Ubu à l’hôpital de Roubaix

L’Unité hivernale n’ouvrira pas cette année

par Philippe Allienne
Publié le 3 janvier 2020 à 12:31

Dans un contexte où l’on assiste à l’effondrement des services publics et où le domaine de la Santé n’obtient pas de réponses sérieuses de sa ministre de tutelle, le Centre hospitalier de Roubaix est en incapacité d’ouvrir son unité hivernale. Les infirmières ne veulent pas travailler à Roubaix. Une première.

La situation tient du roi Ubu. La crise qui secoue les services d’urgences a été médiatisée toute l’année. À ce jour, sur le territoire français, 450 services sont en grève. Un patient peut demeurer 24 heures sur un brancard avant d’être pris en charge. Il n’est pas certain du tout de trouver un lit avant ou après son hospitalisation. Les restrictions de postes et de lits, depuis plus de 10 ans, expliquent cette situation. C’est pour cela que Marisol Touraine, ministre des Affaires sociales et de la Santé de mai 2012 à mai 2017, avait mis en place des unités hivernales. « Il s’agissait de compenser la pénurie organisée par une méthode palliative », juge Jacques Adamski, syndicaliste CGT et membre du Comité d’hygiène, de sécurité et des conditions de travail à l’hôpital de Roubaix (CHSCT aujourd’hui intégré au Comité social et économique).

12 lits pour le public fragile

Or, même ce palliatif ne fonctionne plus.

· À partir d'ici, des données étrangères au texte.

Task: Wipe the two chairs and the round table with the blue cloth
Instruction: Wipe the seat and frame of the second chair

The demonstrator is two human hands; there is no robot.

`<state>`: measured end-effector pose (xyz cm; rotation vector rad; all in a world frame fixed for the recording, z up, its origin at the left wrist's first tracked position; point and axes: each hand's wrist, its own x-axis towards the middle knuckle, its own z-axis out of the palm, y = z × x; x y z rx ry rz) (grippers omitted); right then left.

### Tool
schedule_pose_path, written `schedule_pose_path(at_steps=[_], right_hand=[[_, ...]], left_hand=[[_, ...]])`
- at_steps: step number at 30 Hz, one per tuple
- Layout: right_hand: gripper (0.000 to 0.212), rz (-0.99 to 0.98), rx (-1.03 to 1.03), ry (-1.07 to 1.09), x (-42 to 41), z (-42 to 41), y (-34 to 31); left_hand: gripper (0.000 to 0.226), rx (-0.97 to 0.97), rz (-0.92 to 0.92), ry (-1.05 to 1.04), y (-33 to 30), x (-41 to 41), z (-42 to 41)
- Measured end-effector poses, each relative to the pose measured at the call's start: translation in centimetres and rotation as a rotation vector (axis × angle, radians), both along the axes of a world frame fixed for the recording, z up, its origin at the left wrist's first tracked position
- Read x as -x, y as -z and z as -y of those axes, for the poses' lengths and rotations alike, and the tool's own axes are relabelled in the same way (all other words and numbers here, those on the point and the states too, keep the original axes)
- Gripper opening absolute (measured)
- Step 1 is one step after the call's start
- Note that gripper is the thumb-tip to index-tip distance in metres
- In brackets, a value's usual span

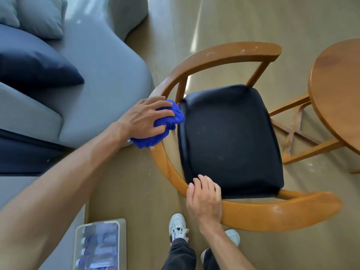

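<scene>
You stand on a pale wood floor (136, 191) beside a grey sofa (101, 78). Your left hand (144, 117) grips the blue cloth (171, 117) on the left side of the chair (243, 53) rail. Your right hand (204, 199) curls over the near rail. The round bench (335, 90) at the right is cut off. The bottle pack (99, 246) near your feet is blurry, with no words to read.

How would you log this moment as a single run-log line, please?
step: wiping chair rail | left hand: presses blue cloth on curved rail | right hand: grips rail | round table: untouched
</scene>
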<state>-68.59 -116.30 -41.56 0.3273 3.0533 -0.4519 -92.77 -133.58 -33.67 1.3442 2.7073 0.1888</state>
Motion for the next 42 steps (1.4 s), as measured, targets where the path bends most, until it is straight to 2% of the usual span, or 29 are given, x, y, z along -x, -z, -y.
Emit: schedule_pose_path(at_steps=[5,9,12,14,16,17,20,22,23,26,28,30,32,34,38,42], right_hand=[[0.042,0.067,0.118,0.019,0.3,0.1,-0.5],[0.05,0.046,0.423,0.068,3.4,0.3,-2.9],[0.054,-0.208,0.479,-0.158,9.5,2.5,-6.3],[0.066,-0.254,0.475,-0.33,13.8,3.8,-7.5],[0.072,-0.22,0.431,-0.467,16.7,4.1,-7.7],[0.073,-0.198,0.417,-0.516,17.7,3.9,-7.5],[0.064,-0.191,0.389,-0.573,19.7,3.1,-6.9],[0.055,-0.251,0.29,-0.592,21.1,3.2,-6.6],[0.052,-0.282,0.236,-0.617,22.1,3.2,-6.4],[0.043,-0.365,0.169,-0.763,25.1,2.9,-5.8],[0.039,-0.365,0.245,-0.879,26.6,2.9,-5.3],[0.034,-0.279,0.37,-0.96,27.7,3.1,-4.9],[0.038,-0.17,0.418,-0.918,29.3,3.1,-4.1],[0.046,-0.158,0.399,-0.802,31.8,2.5,-3.0],[0.043,-0.243,0.216,-0.674,36.9,0.2,-0.1],[0.041,-0.281,0.036,-0.634,40.0,-2.0,1.1]], left_hand=[[0.048,-0.054,-0.217,-0.175,0.4,-0.9,0.3],[0.052,-0.111,-0.329,-0.32,0.8,-2.4,0.2],[0.044,-0.224,-0.263,-0.428,1.2,-3.8,-0.4],[0.043,-0.391,-0.094,-0.499,1.0,-4.3,0.0],[0.051,-0.487,0.095,-0.528,0.6,-3.3,1.5],[0.054,-0.475,0.127,-0.507,0.3,-2.5,2.3],[0.058,-0.348,0.006,-0.471,-0.2,0.0,3.5],[0.056,-0.342,0.028,-0.602,-0.5,0.2,3.2],[0.055,-0.401,0.087,-0.708,-0.6,-0.4,2.8],[0.053,-0.72,0.232,-1.129,-0.5,-3.0,1.0],[0.052,-0.836,0.246,-1.363,-0.3,-4.1,-1.1],[0.053,-0.875,0.268,-1.475,-0.1,-3.9,-3.2],[0.056,-0.784,0.286,-1.488,0.2,-2.4,-4.6],[0.054,-0.609,0.317,-1.42,0.7,-0.2,-5.3],[0.054,-0.318,0.351,-1.289,2.0,5.8,-7.0],[0.042,-0.208,0.415,-1.328,3.5,10.9,-9.2]])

À Roubaix, l’unité hivernale compte habituellement 12 lits dans une aile de l’hôpital. Ils sont destinés au public le plus fragile (personnes âgées, personnes démunies...) qui souffrent de symptômes hivernaux comme une grippe ou une gastro entérite avec les problèmes qui en découlent. Si les patients affichent une santé précaire, ces symptômes risquent de déboucher sur des complications graves comme des problèmes cardiaques. Le personnel médical affecté à cette unité doit donc posséder les compétences et l’expérience nécessaire pour traiter de l’ensemble des symptômes. L’hôpital détache ainsi les médecins et les infirmiers nécessaires pour cette unité. Cela signifie que ces derniers doivent être remplacés dans leurs propres services. Habituellement, l’ouverture de l’unité hivernale, début décembre, correspond avec la sortie d’une promotion de l’école d’infirmière qui est intégrée à l’établissement roubaisien. Les infirmiers et infirmières nécessaires sont donc tout désignés pour ces remplacements. « Or, déplore Jacques Adamski, sur une promotion de 40 personnes, seules cinq ont souhaité intégrer l’hôpital. Pourtant, après les trois mois de remplacement, ce personnel est appelé à être embauché définitivement ».

Conditions de travail et rémunérations basses

La raison semble liée aux conditions de travail (le nombre d’heures) et à la rémunération. En France, le salaire mensuel plafonne à 1 400 euros. Il est supérieur de 300 à 400 euros en Belgique et plus encore en Suisse. C’est donc dans cette direction que partent les jeunes diplômés, à moins qu’ils se dirigent vers le secteur privé où ils vont gagner environ 200 euros supplémentaires par rapport au public et où le rythme de travail est moins astreignant. Les hôpitaux privés ont en effet fait des choix différents en remplaçant, par exemple, le personnel qui est en arrêt maladie. « Depuis quelques mois, constate Jacques Adamski, le nombre de personnes qui quittent l’hôpital public est nettement supérieur aux départs en retraite ». Cela vaut autant pour les infirmiers que pour les aide-soignants fatigués des CDD à répétition et rémunérés au Smic. Résultat, faute de personnel suffisant (car ils ne peuvent quitter leurs services d’origine faute de remplacement), l’unité hivernale de Roubaix a repoussé une première fois son ouverture prévue en décembre. Mais en la circonstance, l’ouverture du 1er janvier n’a pu avoir lieu. Le plus rageant est que cette unité n’avait besoin que de 6 postes d’infirmiers et 6 postes d’aide-soignants pour les 12 lits disponibles. En l’absence de cette unité, « nous allons nous retrouver avec un encombrement encore plus fort des urgences , dit le syndicaliste. Le service gériatrie va devoir tourner beaucoup plus vite. Avec les risques que l’on peut deviner pour la santé des patients ».

Des heures supplémentaires considérables

L’hôpital public est à l’os. Actuellement, des infirmiers et des aide-soignants cumulent jusqu’à 200 heures supplémentaires qu’ils ne peuvent récupérer. Cela représente plus d’un mois de congés qu’ils ne peuvent prendre. Ramené à l’ensemble du personnel, le nombre d’heures supplémentaires s’élève à 112 000. Pendant ce temps, les urgences continuent de s’engorger.